- **WHAT TO WORK ON**: What is needed here is an exact copy of all the entries below.

- **DATA**:

==*==

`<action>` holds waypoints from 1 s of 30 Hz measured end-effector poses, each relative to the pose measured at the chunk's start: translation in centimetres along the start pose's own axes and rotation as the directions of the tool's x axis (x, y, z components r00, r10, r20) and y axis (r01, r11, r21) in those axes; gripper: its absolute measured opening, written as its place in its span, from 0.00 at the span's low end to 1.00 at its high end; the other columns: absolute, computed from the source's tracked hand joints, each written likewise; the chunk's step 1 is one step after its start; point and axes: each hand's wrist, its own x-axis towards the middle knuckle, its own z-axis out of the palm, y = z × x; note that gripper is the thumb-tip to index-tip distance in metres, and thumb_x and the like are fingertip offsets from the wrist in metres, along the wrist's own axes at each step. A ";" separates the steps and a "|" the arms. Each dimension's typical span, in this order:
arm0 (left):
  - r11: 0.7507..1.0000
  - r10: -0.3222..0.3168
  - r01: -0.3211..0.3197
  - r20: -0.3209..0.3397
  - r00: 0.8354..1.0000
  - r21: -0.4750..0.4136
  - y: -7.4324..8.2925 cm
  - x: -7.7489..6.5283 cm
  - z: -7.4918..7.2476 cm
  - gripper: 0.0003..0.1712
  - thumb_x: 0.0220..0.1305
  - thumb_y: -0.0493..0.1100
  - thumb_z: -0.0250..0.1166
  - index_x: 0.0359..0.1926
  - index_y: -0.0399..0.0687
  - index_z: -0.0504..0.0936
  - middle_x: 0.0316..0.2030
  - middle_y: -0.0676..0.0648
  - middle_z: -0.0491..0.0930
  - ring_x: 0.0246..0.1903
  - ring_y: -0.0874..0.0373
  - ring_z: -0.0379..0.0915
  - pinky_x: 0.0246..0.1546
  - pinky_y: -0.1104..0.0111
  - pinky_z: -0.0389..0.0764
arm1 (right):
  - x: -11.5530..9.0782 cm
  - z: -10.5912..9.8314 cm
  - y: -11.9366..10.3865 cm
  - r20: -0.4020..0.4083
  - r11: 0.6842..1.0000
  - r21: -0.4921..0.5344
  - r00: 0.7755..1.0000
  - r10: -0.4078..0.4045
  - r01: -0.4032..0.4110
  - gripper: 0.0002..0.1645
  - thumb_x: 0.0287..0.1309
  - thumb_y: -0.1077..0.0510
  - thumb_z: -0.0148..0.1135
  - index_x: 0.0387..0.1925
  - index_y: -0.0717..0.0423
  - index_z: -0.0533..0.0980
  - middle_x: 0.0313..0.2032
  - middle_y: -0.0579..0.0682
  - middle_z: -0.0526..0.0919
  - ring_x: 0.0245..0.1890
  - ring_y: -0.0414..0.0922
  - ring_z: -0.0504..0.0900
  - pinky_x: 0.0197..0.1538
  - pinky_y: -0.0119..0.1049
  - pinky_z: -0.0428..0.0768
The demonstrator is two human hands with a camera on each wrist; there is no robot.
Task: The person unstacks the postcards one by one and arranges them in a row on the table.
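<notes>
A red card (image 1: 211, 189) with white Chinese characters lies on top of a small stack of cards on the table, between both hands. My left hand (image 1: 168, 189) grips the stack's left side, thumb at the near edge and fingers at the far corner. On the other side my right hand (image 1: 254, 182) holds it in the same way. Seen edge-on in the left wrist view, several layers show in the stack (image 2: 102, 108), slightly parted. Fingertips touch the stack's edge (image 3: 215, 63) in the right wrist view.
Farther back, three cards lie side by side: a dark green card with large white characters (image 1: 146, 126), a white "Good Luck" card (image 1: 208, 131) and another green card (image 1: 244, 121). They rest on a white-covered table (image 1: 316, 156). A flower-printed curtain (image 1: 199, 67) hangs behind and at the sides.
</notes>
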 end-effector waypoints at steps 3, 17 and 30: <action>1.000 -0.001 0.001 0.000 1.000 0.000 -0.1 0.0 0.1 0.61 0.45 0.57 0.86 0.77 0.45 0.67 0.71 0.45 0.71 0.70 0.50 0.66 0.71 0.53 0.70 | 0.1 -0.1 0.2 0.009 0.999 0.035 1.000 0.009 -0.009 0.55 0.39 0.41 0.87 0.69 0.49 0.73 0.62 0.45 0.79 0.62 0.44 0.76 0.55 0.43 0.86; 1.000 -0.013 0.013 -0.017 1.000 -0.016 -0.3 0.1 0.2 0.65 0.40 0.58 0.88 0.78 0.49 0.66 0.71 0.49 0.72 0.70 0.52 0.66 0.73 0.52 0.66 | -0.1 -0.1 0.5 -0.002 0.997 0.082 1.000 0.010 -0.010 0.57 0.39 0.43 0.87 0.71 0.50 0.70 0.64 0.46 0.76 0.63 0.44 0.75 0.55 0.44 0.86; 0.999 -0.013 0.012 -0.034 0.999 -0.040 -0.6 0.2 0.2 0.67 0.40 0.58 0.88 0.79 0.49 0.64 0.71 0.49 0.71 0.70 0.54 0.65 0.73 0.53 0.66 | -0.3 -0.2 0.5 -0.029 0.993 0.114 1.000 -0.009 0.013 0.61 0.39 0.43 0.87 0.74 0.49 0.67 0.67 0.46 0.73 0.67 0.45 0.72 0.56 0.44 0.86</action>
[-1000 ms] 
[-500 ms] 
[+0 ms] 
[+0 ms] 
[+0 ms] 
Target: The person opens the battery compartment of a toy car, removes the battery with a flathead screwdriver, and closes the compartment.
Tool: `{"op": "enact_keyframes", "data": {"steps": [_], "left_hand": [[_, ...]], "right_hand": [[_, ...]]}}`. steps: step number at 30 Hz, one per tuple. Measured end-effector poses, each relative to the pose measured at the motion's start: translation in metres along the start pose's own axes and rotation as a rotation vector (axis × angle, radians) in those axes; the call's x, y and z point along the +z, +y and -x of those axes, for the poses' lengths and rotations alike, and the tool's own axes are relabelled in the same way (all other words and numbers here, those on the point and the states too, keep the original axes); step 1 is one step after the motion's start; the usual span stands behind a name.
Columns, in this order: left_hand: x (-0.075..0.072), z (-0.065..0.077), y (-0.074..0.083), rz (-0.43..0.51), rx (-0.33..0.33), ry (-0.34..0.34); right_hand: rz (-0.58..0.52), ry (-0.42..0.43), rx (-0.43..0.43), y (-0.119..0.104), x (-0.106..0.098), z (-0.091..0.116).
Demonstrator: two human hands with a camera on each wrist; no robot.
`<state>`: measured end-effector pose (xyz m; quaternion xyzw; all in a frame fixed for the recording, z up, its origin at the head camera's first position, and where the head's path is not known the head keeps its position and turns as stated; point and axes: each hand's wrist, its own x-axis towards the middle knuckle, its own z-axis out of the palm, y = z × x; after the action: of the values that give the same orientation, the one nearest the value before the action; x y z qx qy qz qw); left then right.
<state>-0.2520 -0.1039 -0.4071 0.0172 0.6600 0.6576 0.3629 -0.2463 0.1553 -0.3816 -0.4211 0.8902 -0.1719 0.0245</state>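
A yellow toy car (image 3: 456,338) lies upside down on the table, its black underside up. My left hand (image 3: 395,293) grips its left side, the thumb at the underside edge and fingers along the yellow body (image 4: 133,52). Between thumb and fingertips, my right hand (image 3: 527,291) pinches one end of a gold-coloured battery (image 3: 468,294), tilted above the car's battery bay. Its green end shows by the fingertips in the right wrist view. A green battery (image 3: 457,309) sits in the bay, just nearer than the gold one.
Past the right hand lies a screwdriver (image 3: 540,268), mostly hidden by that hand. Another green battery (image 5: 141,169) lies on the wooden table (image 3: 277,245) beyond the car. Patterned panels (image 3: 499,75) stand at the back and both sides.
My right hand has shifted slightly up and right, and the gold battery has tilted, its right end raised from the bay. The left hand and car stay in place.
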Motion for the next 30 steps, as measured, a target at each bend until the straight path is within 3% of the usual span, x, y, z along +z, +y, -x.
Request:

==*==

- **TASK OUTPUT**:
`<action>` holds waypoints from 1 s of 30 Hz measured end-effector poses, each relative to the pose measured at the chunk's start: translation in centimetres along the start pose's own axes and rotation as the directions of the tool's x axis (x, y, z components r00, r10, r20) and y axis (r01, r11, r21) in those axes; gripper: its absolute measured opening, written as its place in its span, from 0.00 at the span's low end to 1.00 at its high end; the other columns: absolute, computed from the source's tracked hand joints, each written likewise; the chunk's step 1 is one step after its start; point and axes: each hand's wrist, its own x-axis towards the middle knuckle, its own z-axis out of the palm, y = z × x; note that gripper is the thumb-tip to index-tip distance in metres, and thumb_x and the like are fingertip offsets from the wrist in metres, along the wrist's own axes at each step. A ";" separates the steps and a "|" the arms. Each dimension's typical span, in this order:
arm0 (left):
  - r11: 0.7507..1.0000
  - r10: -0.3222..0.3168
  - r01: -0.3211..0.3197
  - r20: -0.3209..0.3397
  - r00: 0.8354..1.0000
  - r21: -0.4750..0.4136
  - y: -7.4324..8.2925 cm
  - x: -7.7489..6.5283 cm
  - z: -7.4918..7.2476 cm
  - gripper: 0.0003..0.1712
  - thumb_x: 0.0220..0.1305
  - thumb_y: -0.0493..0.1100
  - thumb_z: -0.0250..0.1166
  - index_x: 0.0359..0.1926
  - index_y: -0.0399..0.0687
  - index_z: -0.0504..0.0936
  - middle_x: 0.0316..0.2030
  - middle_y: -0.0676..0.0648
  - middle_z: -0.0491..0.0930
  - ring_x: 0.0246..0.1903
  - ring_y: -0.0874..0.0373
  - ring_z: -0.0379..0.0915
  - pinky_x: 0.0246..0.1546
  - pinky_y: -0.1104..0.0111
  - pinky_z: -0.0389..0.0764
arm1 (right):
  - x: -11.5530..9.0782 cm
  - z: -10.5912..9.8314 cm
  - y: -11.9366..10.3865 cm
  - r20: -0.4020..0.4083
  - r11: 0.6842..1.0000
  - r21: -0.4921..0.5344
  - r00: 0.7755..1.0000
  - r10: -0.4078..0.4045
  - r01: -0.4032..0.4110
  - gripper: 0.0002..0.1645
  - thumb_x: 0.0287..0.1309
  - thumb_y: -0.1077..0.0510
  - thumb_z: -0.0148..0.1135
  - index_x: 0.0387..0.1925
  - index_y: -0.0717..0.0423
  - index_z: -0.0533..0.0980
  - middle_x: 0.0313..0.2032
  - middle_y: -0.0579..0.0682
  - middle_z: -0.0526..0.0919
  - ring_x: 0.0245..0.1890
  - ring_y: -0.0414..0.0922
  - ring_z: -0.0504..0.0900
  - pinky_x: 0.0197..0.1538
  - pinky_y: -0.0119..0.1049
  - pinky_z: -0.0428..0.0768
The demonstrator is two human hands with a camera on each wrist; there is no robot.
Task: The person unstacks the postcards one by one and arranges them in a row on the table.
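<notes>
A red card (image 1: 211, 189) with white Chinese characters lies on top of a small stack of cards on the table, between both hands. My left hand (image 1: 168, 189) grips the stack's left side, thumb at the near edge and fingers at the far corner. On the other side my right hand (image 1: 254, 182) holds it in the same way. Seen edge-on in the left wrist view, several layers show in the stack (image 2: 102, 108), slightly parted. Fingertips touch the stack's edge (image 3: 215, 63) in the right wrist view.
Farther back, three cards lie side by side: a dark green card with large white characters (image 1: 146, 126), a white "Good Luck" card (image 1: 208, 131) and another green card (image 1: 244, 121). They rest on a white-covered table (image 1: 316, 156). A flower-printed curtain (image 1: 199, 67) hangs behind and at the sides.
</notes>
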 end-effector waypoints at steps 3, 17 and 30: <action>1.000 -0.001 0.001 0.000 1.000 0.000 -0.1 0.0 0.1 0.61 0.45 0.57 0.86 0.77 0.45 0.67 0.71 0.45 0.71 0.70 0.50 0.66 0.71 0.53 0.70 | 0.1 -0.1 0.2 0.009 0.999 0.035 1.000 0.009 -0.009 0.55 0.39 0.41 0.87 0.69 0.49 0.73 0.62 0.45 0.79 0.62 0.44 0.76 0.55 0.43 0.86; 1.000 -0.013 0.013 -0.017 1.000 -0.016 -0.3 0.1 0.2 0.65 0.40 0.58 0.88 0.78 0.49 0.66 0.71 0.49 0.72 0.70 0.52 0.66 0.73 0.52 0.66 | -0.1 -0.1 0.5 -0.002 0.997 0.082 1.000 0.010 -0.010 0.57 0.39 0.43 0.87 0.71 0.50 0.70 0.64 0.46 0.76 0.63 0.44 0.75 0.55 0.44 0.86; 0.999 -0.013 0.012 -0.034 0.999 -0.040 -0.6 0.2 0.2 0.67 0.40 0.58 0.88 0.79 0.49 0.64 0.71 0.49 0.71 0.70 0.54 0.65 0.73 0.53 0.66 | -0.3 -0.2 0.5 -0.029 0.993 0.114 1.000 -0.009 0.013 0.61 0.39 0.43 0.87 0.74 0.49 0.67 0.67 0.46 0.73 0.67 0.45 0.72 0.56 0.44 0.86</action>
[-1000 ms] 
[-500 ms] 
[+0 ms] 
[+0 ms] 
[+0 ms] 
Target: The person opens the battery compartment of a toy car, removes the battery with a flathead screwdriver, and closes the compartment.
Tool: `{"op": "enact_keyframes", "data": {"steps": [_], "left_hand": [[_, ...]], "right_hand": [[_, ...]]}}`. steps: step number at 30 Hz, one per tuple. Measured end-effector poses, each relative to the pose measured at the motion's start: translation in metres along the start pose's own axes and rotation as a rotation vector (axis × angle, radians) in those axes; the call's x, y and z point along the +z, +y and -x of those axes, for the poses' lengths and rotations alike, and the tool's own axes are relabelled in the same way (all other words and numbers here, those on the point and the states too, keep the original axes); step 1 is one step after the motion's start; the usual span stands behind a name.
Columns, in this order: left_hand: x (-0.075..0.072), z (-0.065..0.077), y (-0.074..0.083), rz (-0.43..0.51), rx (-0.33..0.33), ry (-0.34..0.34); right_hand: rz (-0.58..0.52), ry (-0.42..0.43), rx (-0.43..0.43), y (-0.119..0.104), x (-0.106..0.098), z (-0.091..0.116).
Demonstrator: two human hands with a camera on each wrist; no robot.
`<state>`: measured end-effector pose (xyz m; quaternion xyzw; all in a frame fixed for the recording, z up, its origin at the head camera's first position, and where the head's path is not known the head keeps its position and turns as stated; point and axes: each hand's wrist, its own x-axis towards the middle knuckle, its own z-axis out of the palm, y = z × x; after the action: of the values that give the same orientation, the one nearest the value before the action; x y z qx qy qz qw); left then right.
<state>-0.2520 -0.1039 -0.4071 0.0172 0.6600 0.6576 0.3629 -0.2463 0.1553 -0.3816 -0.4211 0.8902 -0.1719 0.0245</state>
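A yellow toy car (image 3: 456,338) lies upside down on the table, its black underside up. My left hand (image 3: 395,293) grips its left side, the thumb at the underside edge and fingers along the yellow body (image 4: 133,52). Between thumb and fingertips, my right hand (image 3: 527,291) pinches one end of a gold-coloured battery (image 3: 468,294), tilted above the car's battery bay. Its green end shows by the fingertips in the right wrist view. A green battery (image 3: 457,309) sits in the bay, just nearer than the gold one.
Past the right hand lies a screwdriver (image 3: 540,268), mostly hidden by that hand. Another green battery (image 5: 141,169) lies on the wooden table (image 3: 277,245) beyond the car. Patterned panels (image 3: 499,75) stand at the back and both sides.
My right hand has shifted slightly up and right, and the gold battery has tilted, its right end raised from the bay. The left hand and car stay in place.
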Motion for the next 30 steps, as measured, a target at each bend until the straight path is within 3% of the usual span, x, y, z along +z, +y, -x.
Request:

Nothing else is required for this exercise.